Pesquisa Genial/Quaest divulgada nesta quinta-feira, 16, revela que os brasileiros concordam mais com as versões do presidente Luiz Inácio Lula da Silva (PT) do que com as explicações do senador Flávio Bolsonaro (PL-RJ) sobre o novo tarifaço dos Estados Unidos contra o Brasil. O levantamento também indica que a medida reduziu a intenção de voto no filho do ex-presidente Jair Bolsonaro (PL).
Concordância com Lula cresce, enquanto apoio a Flávio cai
De acordo com a pesquisa, 51% dos entrevistados acham, assim como Lula, que Flávio Bolsonaro pediu o novo tarifaço contra o Brasil. Esse índice subiu quatro pontos percentuais desde a rodada de junho. Por outro lado, 30% avaliam que o senador tentou demover o presidente dos Estados Unidos, Donald Trump, da imposição das novas tarifas. Em junho, 35% pensavam dessa forma.

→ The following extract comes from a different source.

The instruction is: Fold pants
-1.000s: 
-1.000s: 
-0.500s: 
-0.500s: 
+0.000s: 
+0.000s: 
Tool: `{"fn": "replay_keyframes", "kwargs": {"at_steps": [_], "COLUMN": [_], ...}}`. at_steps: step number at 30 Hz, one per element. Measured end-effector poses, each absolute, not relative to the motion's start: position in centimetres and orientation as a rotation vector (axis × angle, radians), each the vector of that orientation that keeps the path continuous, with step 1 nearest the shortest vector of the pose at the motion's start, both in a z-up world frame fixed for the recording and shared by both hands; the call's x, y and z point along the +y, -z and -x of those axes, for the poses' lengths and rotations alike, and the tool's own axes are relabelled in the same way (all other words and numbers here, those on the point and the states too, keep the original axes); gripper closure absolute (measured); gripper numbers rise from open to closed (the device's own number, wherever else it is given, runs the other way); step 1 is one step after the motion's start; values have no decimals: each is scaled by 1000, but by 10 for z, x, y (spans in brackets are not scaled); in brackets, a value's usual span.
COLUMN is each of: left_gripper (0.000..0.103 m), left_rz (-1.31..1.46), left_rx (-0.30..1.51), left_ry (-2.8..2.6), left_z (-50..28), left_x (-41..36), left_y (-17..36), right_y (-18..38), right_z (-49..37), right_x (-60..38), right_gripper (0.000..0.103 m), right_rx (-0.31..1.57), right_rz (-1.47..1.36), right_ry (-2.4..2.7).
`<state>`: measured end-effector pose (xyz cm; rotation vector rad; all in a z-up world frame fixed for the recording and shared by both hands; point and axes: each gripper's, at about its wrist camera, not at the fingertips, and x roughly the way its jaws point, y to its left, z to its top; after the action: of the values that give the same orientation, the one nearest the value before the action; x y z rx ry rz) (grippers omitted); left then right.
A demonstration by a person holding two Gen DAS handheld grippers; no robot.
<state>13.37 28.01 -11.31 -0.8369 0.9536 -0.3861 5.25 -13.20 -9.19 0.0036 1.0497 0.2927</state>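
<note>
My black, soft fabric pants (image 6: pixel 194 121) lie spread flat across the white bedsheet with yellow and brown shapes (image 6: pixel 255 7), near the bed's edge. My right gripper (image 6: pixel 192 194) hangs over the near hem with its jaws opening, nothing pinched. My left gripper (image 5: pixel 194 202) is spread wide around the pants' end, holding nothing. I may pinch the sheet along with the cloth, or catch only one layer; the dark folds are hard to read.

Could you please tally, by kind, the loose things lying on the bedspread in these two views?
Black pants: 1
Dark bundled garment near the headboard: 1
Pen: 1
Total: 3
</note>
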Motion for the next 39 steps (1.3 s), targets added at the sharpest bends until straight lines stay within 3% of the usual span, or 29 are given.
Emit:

Os que não responderam somam 19%.
Para 46% dos entrevistados, as novas tarifas são uma retaliação ao Pix, como afirma Lula. A concordância com o presidente cresceu três pontos percentuais em relação ao mês passado. Já 33% acreditam que o tarifaço é uma retaliação do governo americano às declarações de Lula contra os Estados Unidos, versão defendida por Flávio Bolsonaro. Esse índice caiu três pontos percentuais desde a pesquisa anterior. Dez por cento não concordam com nenhuma das versões, e 8% não responderam.
Maioria acredita que Flávio não tem força para convencer Trump
A maioria dos brasileiros (58%) considera que Flávio Bolsonaro não tem interlocução suficiente para convencer Trump a rever as tarifas. Apenas 34% acham que sim, e 8% não responderam. A pesquisa entrevistou 2.004 pessoas em domicílios entre os dias 10 e 13 de julho, com margem de erro de dois pontos percentuais e índice de confiança de 95%. O levantamento está registrado no Tribunal Superior Eleitoral (TSE) sob o código BR-07181/2026.
Tarifaço aumenta vontade de votar em Lula, especialmente entre independentes
O novo tarifaço elevou a intenção de voto em Lula para 42% dos eleitores, um crescimento de três pontos percentuais. O maior impacto ocorreu entre os eleitores independentes: a vontade de votar em Lula nesse segmento subiu de 26% para 33%, uma alta de sete pontos. Nesse grupo, a margem de erro é de quatro pontos percentuais.
Já o apoio a Flávio Bolsonaro recuou entre eleitores de direita. Em junho, 70% dos eleitores de direita diziam que a ameaça de tarifaço aumentava a vontade de votar em Flávio; agora são 60%, uma queda de dez pontos. Entre os bolsonaristas, o índice caiu de 88% para 81% (retração de sete pontos). A margem de erro é de cinco pontos para a direita não bolsonarista e de seis pontos para os bolsonaristas.